Task objective – Reproduce the full listing below exactly. Do not include the pictures.

Supplied data –
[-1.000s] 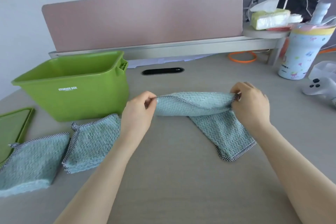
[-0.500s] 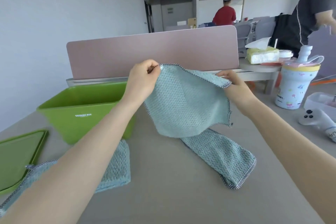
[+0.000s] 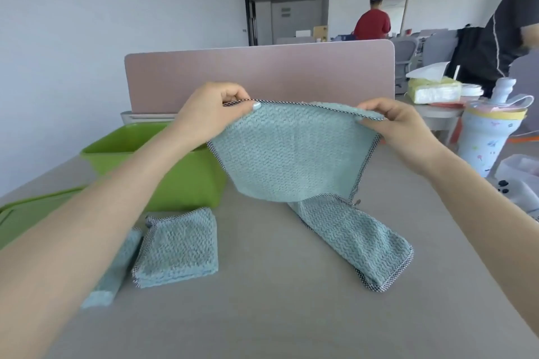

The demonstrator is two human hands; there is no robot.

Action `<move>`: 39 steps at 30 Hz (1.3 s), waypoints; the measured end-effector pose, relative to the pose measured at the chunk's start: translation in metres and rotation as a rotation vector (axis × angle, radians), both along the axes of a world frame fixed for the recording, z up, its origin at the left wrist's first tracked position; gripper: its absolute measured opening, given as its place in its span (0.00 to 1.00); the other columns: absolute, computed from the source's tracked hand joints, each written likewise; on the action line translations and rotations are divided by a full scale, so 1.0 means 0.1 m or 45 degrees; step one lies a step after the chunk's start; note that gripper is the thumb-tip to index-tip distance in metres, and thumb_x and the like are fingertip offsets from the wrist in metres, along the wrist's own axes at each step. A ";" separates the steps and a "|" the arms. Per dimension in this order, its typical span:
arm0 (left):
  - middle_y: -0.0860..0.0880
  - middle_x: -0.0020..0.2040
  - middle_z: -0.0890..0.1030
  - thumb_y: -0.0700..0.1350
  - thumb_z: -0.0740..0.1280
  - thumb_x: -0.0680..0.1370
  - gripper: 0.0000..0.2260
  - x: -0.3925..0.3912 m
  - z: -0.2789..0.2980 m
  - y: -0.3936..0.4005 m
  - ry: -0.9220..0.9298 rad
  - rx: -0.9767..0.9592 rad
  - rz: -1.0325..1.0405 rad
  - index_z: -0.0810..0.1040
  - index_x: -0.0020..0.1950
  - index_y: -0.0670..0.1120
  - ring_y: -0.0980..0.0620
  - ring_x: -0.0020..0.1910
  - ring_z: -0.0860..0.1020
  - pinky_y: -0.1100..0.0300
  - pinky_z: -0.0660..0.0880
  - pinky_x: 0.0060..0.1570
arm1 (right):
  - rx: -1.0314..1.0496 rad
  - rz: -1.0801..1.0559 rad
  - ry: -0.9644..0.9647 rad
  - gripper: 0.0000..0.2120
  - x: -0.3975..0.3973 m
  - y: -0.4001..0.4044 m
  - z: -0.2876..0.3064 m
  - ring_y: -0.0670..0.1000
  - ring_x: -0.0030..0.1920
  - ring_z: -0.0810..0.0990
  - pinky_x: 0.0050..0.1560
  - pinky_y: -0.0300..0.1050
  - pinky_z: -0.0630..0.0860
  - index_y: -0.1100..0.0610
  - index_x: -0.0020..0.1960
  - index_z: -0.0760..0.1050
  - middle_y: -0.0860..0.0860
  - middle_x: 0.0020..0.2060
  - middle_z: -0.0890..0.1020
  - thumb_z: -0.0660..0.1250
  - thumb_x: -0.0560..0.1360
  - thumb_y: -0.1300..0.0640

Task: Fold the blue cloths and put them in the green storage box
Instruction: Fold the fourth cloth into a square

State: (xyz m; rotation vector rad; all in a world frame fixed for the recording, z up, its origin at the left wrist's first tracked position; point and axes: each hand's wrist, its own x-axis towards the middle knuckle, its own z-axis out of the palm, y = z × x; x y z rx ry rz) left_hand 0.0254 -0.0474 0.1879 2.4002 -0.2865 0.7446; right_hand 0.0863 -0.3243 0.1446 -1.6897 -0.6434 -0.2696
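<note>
I hold a blue cloth [image 3: 291, 154] up in the air above the table, spread flat and hanging down. My left hand [image 3: 210, 111] pinches its top left corner and my right hand [image 3: 399, 125] pinches its top right corner. Below it another blue cloth [image 3: 358, 239] lies loosely folded on the table. A folded blue cloth [image 3: 178, 248] lies at the left, with one more [image 3: 116, 268] half hidden under my left forearm. The green storage box [image 3: 180, 181] stands open behind them at the left.
The green lid [image 3: 35, 213] lies flat at the far left. A pink desk divider [image 3: 262, 73] stands behind. At the right are a patterned cup [image 3: 484, 143], a tissue pack [image 3: 434, 90] and a white controller [image 3: 519, 189]. Two people are in the background.
My hands lifted the cloth off the table and spread it wider apart. The view tilted upward.
</note>
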 end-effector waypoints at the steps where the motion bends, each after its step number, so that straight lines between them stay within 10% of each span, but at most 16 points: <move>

Result for this task –
[-1.000s] 
[-0.500s] 
[+0.000s] 

The demonstrator is two human hands; there is no robot.

Action `<move>`: 39 steps at 30 Hz (1.3 s), waypoints; the measured end-effector pose, relative to the pose measured at the chunk's start: translation in metres and rotation as a rotation vector (axis × angle, radians), both along the axes of a world frame fixed for the recording, z up, its origin at the left wrist's first tracked position; gripper: its absolute measured opening, given as its place in its span (0.00 to 1.00); the other columns: absolute, computed from the source's tracked hand joints, each written likewise; on the action line translations and rotations are divided by a full scale, so 1.0 means 0.1 m or 45 degrees; step one lies a step after the chunk's start; note that gripper is the thumb-tip to index-tip distance in metres, and thumb_x and the like are fingertip offsets from the wrist in metres, along the wrist's own axes at each step. A ";" separates the steps and a "|" the arms. Per dimension in this order, its typical span:
arm0 (left):
  - middle_y: -0.0860..0.0880
  - middle_x: -0.0020..0.2040
  - middle_z: -0.0890..0.1030
  - thumb_y: -0.0700..0.1350
  - thumb_z: -0.0740..0.1280
  - thumb_x: -0.0680..0.1370
  - gripper: 0.0000..0.2260
  - x: -0.3925..0.3912 m
  - z: -0.2789..0.2980 m
  - y: -0.3936..0.4005 m
  - ry: -0.9220..0.9298 rad
  - rx: -0.9767..0.9592 rad
  - rz: -1.0325..1.0405 rad
  - index_z: -0.0810..0.1040
  - index_x: -0.0020..0.1950
  - index_y: -0.0670..0.1120
  - ring_y: -0.0980..0.0620
  - ring_x: -0.0020..0.1910
  - ring_z: -0.0860..0.1020
  - pinky_y: -0.1100..0.0300
  - pinky_z: -0.0660..0.0880
  - pinky_x: 0.0060..0.1570
arm1 (right):
  - rx: -1.0314..1.0496 rad
  - rz: -1.0801..1.0559 rad
  - ry: -0.9644..0.9647 rad
  - gripper: 0.0000..0.2120
  - x: -0.3975..0.3973 m
  - y: -0.4001..0.4044 m
  - z: -0.2876..0.3064 m
  - ring_y: -0.0670..0.1000
  - ring_x: -0.0030..0.1920
  - ring_z: -0.0810..0.0990
  - pinky_x: 0.0050..0.1560
  - pinky_y: -0.0300..0.1050
  - pinky_z: -0.0630..0.0860
  - index_y: -0.1100..0.0610
  - index_x: -0.0020..0.1960
  - index_z: -0.0760..0.1050
  - middle_y: -0.0860..0.0860
  - middle_x: 0.0020..0.2060
  - middle_z: -0.0890..0.1020
  - thumb_z: -0.0660..0.1250
  - thumb_x: -0.0560..0.1360
  - thumb_y: -0.1300..0.0640

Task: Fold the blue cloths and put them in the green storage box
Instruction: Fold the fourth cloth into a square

State: (xyz m; rotation vector rad; all in a world frame fixed for the recording, z up, its origin at the left wrist's first tracked position; point and axes: each hand's wrist, its own x-axis towards the middle knuckle, its own z-axis out of the palm, y = z × x; x y z rx ry rz) left_hand 0.0254 -0.0474 0.1879 2.4002 -0.2865 0.7446; right_hand 0.0863 -0.3243 0.1446 -1.6897 -0.6434 -0.2696
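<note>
I hold a blue cloth [image 3: 291, 154] up in the air above the table, spread flat and hanging down. My left hand [image 3: 210, 111] pinches its top left corner and my right hand [image 3: 399, 125] pinches its top right corner. Below it another blue cloth [image 3: 358, 239] lies loosely folded on the table. A folded blue cloth [image 3: 178, 248] lies at the left, with one more [image 3: 116, 268] half hidden under my left forearm. The green storage box [image 3: 180, 181] stands open behind them at the left.
The green lid [image 3: 35, 213] lies flat at the far left. A pink desk divider [image 3: 262, 73] stands behind. At the right are a patterned cup [image 3: 484, 143], a tissue pack [image 3: 434, 90] and a white controller [image 3: 519, 189]. Two people are in the background.
My hands lifted the cloth off the table and spread it wider apart. The view tilted upward.
</note>
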 end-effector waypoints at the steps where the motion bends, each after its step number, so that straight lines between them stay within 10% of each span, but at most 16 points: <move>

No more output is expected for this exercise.